Down to the last word, output the records below, skipping any images.

(Source records)
= Beginning of Section =
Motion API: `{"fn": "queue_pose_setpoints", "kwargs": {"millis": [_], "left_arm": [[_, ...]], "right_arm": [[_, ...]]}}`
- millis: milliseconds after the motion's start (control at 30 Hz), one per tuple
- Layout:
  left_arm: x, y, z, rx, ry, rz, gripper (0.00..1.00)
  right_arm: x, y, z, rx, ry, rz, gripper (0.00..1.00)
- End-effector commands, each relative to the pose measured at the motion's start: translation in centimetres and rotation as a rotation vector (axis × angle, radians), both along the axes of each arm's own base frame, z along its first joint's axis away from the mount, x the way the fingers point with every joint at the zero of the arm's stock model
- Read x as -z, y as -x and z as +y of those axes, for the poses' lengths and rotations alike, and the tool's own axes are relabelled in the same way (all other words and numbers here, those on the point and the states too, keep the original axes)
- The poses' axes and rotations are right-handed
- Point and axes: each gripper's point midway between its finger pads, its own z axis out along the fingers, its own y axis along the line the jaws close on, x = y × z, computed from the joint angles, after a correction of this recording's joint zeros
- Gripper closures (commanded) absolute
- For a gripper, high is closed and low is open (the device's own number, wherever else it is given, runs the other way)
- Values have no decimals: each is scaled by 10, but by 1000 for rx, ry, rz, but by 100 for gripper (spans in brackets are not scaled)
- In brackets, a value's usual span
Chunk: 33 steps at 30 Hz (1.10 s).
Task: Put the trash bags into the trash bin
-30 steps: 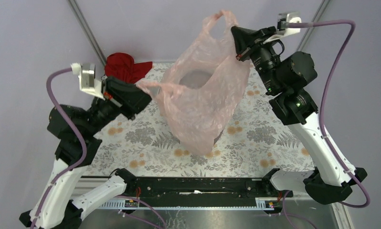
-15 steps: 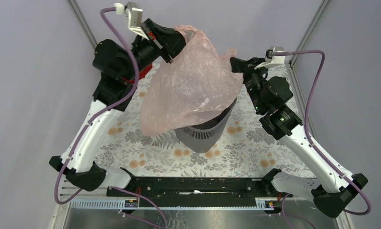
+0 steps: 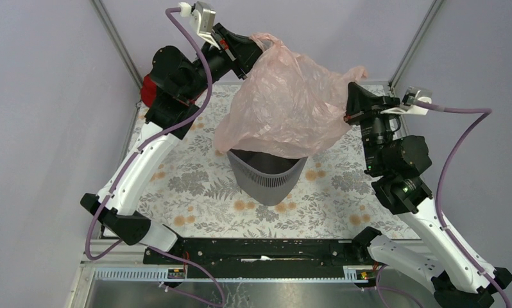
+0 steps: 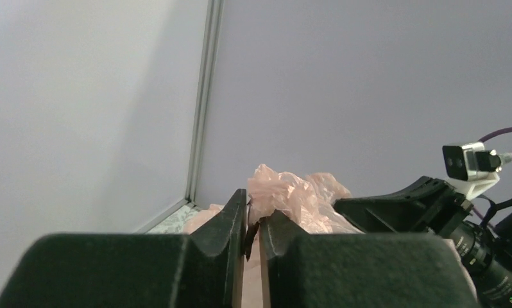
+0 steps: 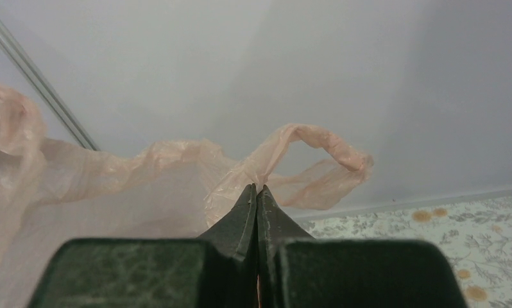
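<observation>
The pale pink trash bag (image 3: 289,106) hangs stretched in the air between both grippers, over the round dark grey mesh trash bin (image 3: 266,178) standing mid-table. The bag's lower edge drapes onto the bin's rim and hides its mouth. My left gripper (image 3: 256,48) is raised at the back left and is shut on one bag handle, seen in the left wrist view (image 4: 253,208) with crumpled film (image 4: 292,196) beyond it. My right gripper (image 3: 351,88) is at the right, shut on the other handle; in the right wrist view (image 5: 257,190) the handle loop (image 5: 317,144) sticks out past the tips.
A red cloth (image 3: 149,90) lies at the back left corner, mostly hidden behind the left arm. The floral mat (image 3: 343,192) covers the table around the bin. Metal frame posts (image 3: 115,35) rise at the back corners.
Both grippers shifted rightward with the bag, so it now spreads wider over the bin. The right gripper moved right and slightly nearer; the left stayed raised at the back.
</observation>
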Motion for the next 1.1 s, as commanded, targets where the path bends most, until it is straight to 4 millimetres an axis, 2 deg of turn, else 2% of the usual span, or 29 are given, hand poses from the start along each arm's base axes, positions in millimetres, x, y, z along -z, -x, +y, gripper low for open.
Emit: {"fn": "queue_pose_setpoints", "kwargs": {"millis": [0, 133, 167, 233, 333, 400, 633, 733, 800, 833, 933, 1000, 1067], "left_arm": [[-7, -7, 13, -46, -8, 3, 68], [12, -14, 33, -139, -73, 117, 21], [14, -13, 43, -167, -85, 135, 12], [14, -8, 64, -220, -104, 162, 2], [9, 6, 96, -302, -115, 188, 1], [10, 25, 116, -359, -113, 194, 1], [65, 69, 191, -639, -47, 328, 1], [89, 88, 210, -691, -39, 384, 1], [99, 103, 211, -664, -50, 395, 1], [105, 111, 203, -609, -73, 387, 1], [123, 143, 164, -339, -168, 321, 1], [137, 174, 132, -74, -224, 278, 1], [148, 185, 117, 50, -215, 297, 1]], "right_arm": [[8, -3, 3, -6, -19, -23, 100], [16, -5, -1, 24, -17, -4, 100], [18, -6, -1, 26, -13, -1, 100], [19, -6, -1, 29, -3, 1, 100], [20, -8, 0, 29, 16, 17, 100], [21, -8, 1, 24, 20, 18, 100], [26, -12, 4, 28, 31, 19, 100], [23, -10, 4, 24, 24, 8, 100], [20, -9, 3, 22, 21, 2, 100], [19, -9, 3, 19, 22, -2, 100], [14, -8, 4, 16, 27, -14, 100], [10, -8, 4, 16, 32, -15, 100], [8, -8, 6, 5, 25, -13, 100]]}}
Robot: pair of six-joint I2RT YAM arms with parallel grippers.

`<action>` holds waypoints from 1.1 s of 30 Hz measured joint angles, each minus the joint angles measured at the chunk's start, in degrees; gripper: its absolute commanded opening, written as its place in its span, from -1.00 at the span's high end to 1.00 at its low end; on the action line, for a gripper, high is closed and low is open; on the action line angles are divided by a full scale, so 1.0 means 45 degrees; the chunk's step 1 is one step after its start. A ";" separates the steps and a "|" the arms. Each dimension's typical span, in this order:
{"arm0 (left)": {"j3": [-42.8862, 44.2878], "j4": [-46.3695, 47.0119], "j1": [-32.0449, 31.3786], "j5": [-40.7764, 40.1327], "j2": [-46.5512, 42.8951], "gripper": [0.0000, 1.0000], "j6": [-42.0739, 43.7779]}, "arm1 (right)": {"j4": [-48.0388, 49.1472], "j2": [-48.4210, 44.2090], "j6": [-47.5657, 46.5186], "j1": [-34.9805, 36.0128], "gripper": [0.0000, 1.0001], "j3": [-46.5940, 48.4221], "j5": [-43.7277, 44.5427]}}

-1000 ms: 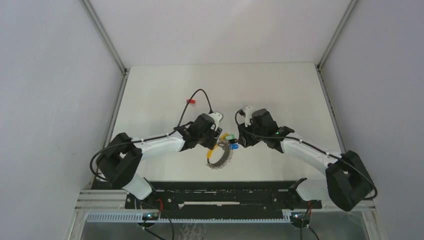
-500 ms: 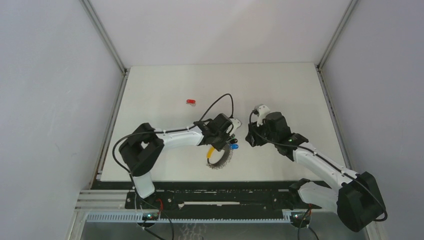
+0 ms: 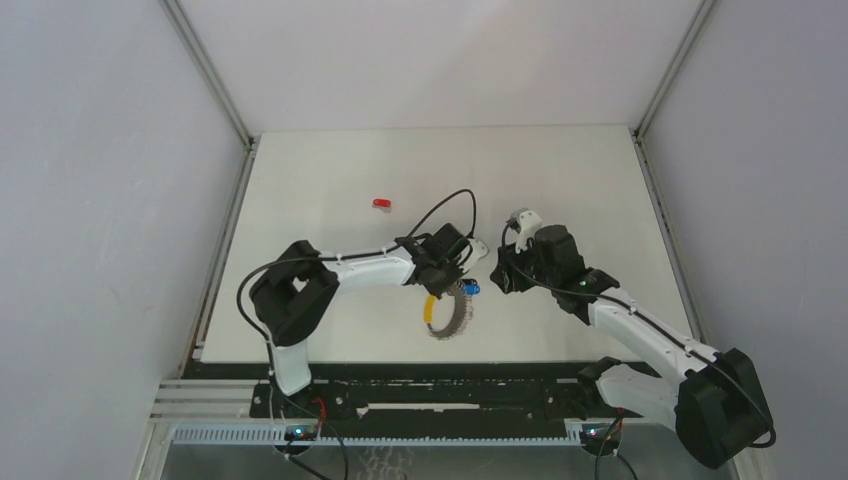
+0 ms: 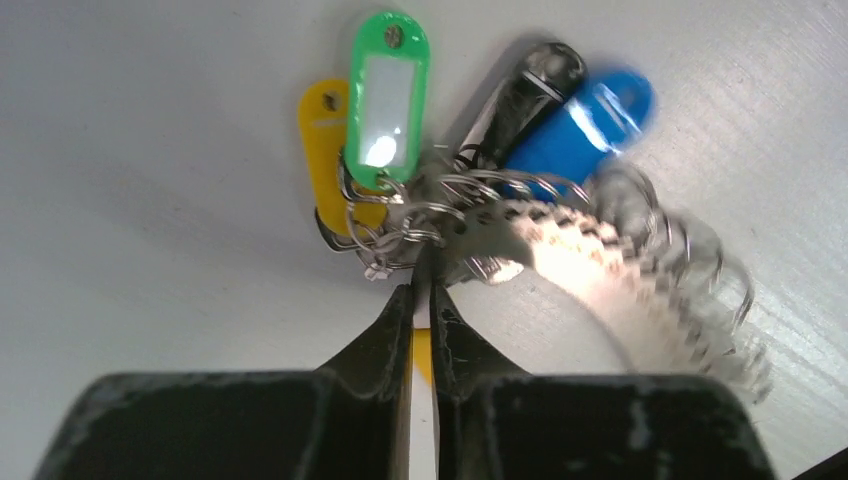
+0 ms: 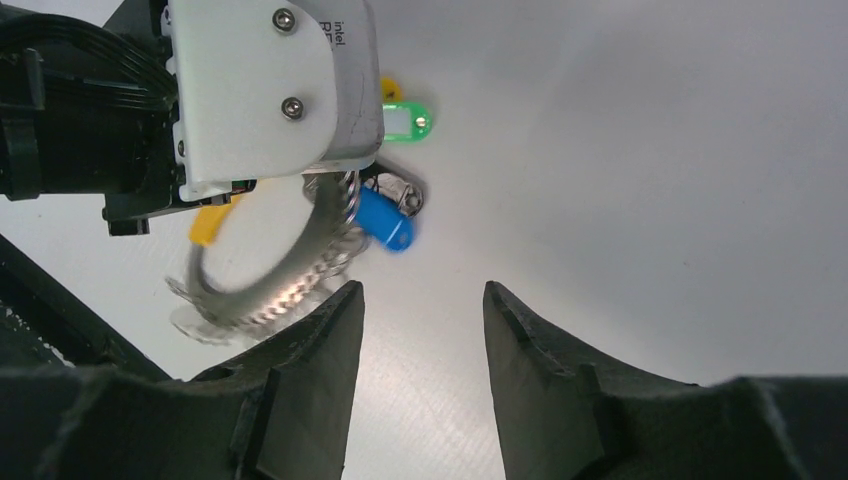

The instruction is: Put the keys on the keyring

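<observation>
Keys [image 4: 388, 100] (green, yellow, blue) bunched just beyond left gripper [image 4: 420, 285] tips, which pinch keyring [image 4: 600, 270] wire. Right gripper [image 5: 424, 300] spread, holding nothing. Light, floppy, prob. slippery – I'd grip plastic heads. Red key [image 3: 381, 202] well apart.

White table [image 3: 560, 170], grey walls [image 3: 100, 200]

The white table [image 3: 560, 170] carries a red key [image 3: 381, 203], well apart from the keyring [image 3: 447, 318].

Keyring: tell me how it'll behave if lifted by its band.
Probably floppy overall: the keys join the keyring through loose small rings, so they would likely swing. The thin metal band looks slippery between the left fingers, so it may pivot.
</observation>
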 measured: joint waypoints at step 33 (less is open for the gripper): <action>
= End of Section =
### EXPECTED OUTPUT
Motion API: `{"fn": "queue_pose_setpoints", "kwargs": {"millis": [_], "left_arm": [[_, ...]], "right_arm": [[_, ...]]}}`
- millis: milliseconds after the motion's start (control at 30 Hz), one per tuple
- Layout:
  left_arm: x, y, z, rx, ry, rz, gripper (0.00..1.00)
  right_arm: x, y, z, rx, ry, rz, gripper (0.00..1.00)
- End-effector commands, each relative to the pose measured at the motion's start: translation in centimetres and rotation as a rotation vector (axis × angle, radians), both along the axes of each arm's own base frame, z along its first joint's axis away from the mount, x the way the fingers point with every joint at the zero of the arm's stock model
- Read x as -z, y as -x and z as +y of those axes, for the poses' lengths and rotations alike, and the tool's own axes are relabelled in the same way (all other words and numbers here, those on the point and the states too, keep the original axes)
- The poses' axes and rotations are right-handed
- Point and axes: each gripper's point midway between its finger pads, its own z axis out along the fingers, its own y axis along the line the jaws close on, x = y × z, computed from the joint angles, after a correction of this recording's joint zeros
- Gripper closures (commanded) absolute
- For a gripper, high is closed and low is open (the device's own number, wherever else it is given, runs the other way)
- Values have no decimals: each is scaled by 10, but by 1000 for rx, ry, rz, but by 100 for gripper (spans in brackets are not scaled)
- In brackets, a value's usual span
Chunk: 33 steps at 30 Hz (1.10 s).
Task: Put the trash bags into the trash bin
-30 steps: 
-15 steps: 
+0 steps: 
+0 steps: 
+0 steps: 
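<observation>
The pale pink trash bag (image 3: 289,106) hangs stretched in the air between both grippers, over the round dark grey mesh trash bin (image 3: 266,178) standing mid-table. The bag's lower edge drapes onto the bin's rim and hides its mouth. My left gripper (image 3: 256,48) is raised at the back left and is shut on one bag handle, seen in the left wrist view (image 4: 253,208) with crumpled film (image 4: 292,196) beyond it. My right gripper (image 3: 351,88) is at the right, shut on the other handle; in the right wrist view (image 5: 257,190) the handle loop (image 5: 317,144) sticks out past the tips.
A red cloth (image 3: 149,90) lies at the back left corner, mostly hidden behind the left arm. The floral mat (image 3: 343,192) covers the table around the bin. Metal frame posts (image 3: 115,35) rise at the back corners.
Both grippers shifted rightward with the bag, so it now spreads wider over the bin. The right gripper moved right and slightly nearer; the left stayed raised at the back.
</observation>
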Motion for the next 1.1 s, as commanded, targets where the path bends most, until it is straight to 4 millimetres an axis, 2 deg of turn, else 2% of the usual span, or 29 are given, hand poses from the start along each arm's base axes, positions in millimetres, x, y, z along -z, -x, +y, gripper low for open.
Emit: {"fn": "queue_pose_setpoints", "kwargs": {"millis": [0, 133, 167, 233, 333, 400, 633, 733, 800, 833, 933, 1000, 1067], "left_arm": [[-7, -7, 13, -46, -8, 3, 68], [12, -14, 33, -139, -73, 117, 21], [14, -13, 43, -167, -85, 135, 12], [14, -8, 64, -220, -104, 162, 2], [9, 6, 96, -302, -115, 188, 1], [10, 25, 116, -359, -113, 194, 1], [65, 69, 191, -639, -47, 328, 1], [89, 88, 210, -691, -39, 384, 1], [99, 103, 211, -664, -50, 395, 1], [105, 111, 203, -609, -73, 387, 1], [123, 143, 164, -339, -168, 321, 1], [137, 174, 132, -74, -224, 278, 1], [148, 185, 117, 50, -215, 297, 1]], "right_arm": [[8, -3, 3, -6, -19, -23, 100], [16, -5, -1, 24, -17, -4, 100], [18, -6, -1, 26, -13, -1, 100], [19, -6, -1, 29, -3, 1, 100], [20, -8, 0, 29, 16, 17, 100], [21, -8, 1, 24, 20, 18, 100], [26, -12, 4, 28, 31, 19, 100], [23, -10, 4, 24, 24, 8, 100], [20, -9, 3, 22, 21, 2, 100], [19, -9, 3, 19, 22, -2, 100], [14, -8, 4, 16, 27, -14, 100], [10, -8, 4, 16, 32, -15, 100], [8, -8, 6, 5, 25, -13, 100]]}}
Robot: pair of six-joint I2RT YAM arms with parallel grippers.

`<action>` holds waypoints from 1.1 s of 30 Hz measured joint angles, each minus the joint angles measured at the chunk's start, in degrees; gripper: its absolute commanded opening, written as its place in its span, from -1.00 at the span's high end to 1.00 at its low end; on the action line, for a gripper, high is closed and low is open; on the action line angles are divided by a full scale, so 1.0 means 45 degrees; the chunk's step 1 is one step after its start. A ";" separates the steps and a "|" the arms. Each dimension's typical span, in this order:
{"arm0 (left)": {"j3": [-42.8862, 44.2878], "j4": [-46.3695, 47.0119], "j1": [-32.0449, 31.3786], "j5": [-40.7764, 40.1327], "j2": [-46.5512, 42.8951], "gripper": [0.0000, 1.0000], "j6": [-42.0739, 43.7779]}, "arm1 (right)": {"j4": [-48.0388, 49.1472], "j2": [-48.4210, 44.2090], "j6": [-47.5657, 46.5186], "j1": [-34.9805, 36.0128], "gripper": [0.0000, 1.0001], "j3": [-46.5940, 48.4221], "j5": [-43.7277, 44.5427]}}

-1000 ms: 
-500 ms: 
+0 ms: 
+0 ms: 
+0 ms: 

The instruction is: Put the keys on the keyring

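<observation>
Keys [image 4: 388, 100] (green, yellow, blue) bunched just beyond left gripper [image 4: 420, 285] tips, which pinch keyring [image 4: 600, 270] wire. Right gripper [image 5: 424, 300] spread, holding nothing. Light, floppy, prob. slippery – I'd grip plastic heads. Red key [image 3: 381, 202] well apart.

White table [image 3: 560, 170], grey walls [image 3: 100, 200]

The white table [image 3: 560, 170] carries a red key [image 3: 381, 203], well apart from the keyring [image 3: 447, 318].

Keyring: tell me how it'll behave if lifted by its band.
Probably floppy overall: the keys join the keyring through loose small rings, so they would likely swing. The thin metal band looks slippery between the left fingers, so it may pivot.
</observation>
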 measured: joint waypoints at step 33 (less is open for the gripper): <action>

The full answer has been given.